> **WHAT TO PRODUCE**: Among the lines of the records, count those containing the word "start", then give the number alone.

> **Data entries**:
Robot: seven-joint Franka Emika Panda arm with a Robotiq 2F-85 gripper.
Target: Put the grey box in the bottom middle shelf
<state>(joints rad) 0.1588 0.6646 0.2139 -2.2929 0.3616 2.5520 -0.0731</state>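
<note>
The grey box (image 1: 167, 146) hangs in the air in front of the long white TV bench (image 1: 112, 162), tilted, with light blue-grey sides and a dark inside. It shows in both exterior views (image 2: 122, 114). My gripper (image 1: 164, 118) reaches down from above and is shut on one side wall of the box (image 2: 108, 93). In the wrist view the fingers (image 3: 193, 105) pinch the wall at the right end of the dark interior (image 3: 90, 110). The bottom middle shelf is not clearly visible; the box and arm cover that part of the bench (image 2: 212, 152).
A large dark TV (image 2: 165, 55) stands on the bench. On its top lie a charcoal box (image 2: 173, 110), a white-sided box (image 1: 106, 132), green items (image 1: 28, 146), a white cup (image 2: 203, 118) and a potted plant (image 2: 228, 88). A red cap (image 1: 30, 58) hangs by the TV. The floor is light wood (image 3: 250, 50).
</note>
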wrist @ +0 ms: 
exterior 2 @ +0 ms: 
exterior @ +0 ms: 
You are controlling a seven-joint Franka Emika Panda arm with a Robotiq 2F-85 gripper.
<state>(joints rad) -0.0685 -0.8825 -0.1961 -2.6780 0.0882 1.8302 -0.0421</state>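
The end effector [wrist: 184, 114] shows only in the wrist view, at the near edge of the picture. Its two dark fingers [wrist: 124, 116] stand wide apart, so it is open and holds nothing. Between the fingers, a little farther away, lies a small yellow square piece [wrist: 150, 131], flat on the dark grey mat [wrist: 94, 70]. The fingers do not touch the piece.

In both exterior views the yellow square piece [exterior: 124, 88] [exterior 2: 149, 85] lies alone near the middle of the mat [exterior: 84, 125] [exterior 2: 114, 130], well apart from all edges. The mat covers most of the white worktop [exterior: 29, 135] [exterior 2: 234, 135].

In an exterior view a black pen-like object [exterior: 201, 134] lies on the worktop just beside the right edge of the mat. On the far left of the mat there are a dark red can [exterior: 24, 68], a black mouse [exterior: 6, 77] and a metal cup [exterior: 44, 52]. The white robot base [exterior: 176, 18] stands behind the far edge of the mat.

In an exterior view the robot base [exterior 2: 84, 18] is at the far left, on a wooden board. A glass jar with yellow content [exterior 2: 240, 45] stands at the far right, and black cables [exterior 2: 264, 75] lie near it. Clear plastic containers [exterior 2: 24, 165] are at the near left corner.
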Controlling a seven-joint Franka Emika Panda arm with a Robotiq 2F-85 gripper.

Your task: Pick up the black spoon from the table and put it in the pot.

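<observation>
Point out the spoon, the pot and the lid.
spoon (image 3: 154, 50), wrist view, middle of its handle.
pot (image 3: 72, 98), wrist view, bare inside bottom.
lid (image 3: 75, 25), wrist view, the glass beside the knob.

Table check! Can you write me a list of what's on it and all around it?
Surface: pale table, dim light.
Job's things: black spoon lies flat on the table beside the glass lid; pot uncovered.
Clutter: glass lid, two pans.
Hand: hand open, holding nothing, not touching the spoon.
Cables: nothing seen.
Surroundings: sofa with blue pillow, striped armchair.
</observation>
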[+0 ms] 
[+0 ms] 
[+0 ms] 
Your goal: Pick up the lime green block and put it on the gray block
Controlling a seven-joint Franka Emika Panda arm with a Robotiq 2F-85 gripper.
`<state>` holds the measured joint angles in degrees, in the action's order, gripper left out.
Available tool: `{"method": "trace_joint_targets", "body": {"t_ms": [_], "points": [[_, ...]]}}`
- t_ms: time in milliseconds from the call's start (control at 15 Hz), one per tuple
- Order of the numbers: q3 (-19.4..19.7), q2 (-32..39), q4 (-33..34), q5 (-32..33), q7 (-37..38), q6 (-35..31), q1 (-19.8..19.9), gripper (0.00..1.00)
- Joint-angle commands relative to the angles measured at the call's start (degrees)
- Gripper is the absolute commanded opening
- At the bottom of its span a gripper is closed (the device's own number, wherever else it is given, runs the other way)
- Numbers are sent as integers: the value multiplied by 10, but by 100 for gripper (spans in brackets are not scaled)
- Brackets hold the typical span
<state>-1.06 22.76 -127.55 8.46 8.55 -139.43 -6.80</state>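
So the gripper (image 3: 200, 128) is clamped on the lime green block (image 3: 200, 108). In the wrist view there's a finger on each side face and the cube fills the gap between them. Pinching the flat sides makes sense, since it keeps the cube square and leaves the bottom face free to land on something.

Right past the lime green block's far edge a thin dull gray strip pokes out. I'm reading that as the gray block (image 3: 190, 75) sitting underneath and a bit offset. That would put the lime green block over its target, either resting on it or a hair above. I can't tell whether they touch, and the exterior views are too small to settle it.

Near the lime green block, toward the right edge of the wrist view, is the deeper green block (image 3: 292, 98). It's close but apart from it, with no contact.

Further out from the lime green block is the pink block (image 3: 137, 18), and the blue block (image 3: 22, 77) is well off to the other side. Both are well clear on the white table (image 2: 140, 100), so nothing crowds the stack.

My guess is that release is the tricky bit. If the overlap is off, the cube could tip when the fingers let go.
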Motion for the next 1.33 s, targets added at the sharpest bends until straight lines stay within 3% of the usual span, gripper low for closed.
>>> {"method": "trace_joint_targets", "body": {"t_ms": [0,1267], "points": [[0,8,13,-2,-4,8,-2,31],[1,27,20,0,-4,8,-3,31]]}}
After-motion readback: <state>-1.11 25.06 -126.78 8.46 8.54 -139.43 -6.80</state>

> **RESPONSE TO THE TASK**: 2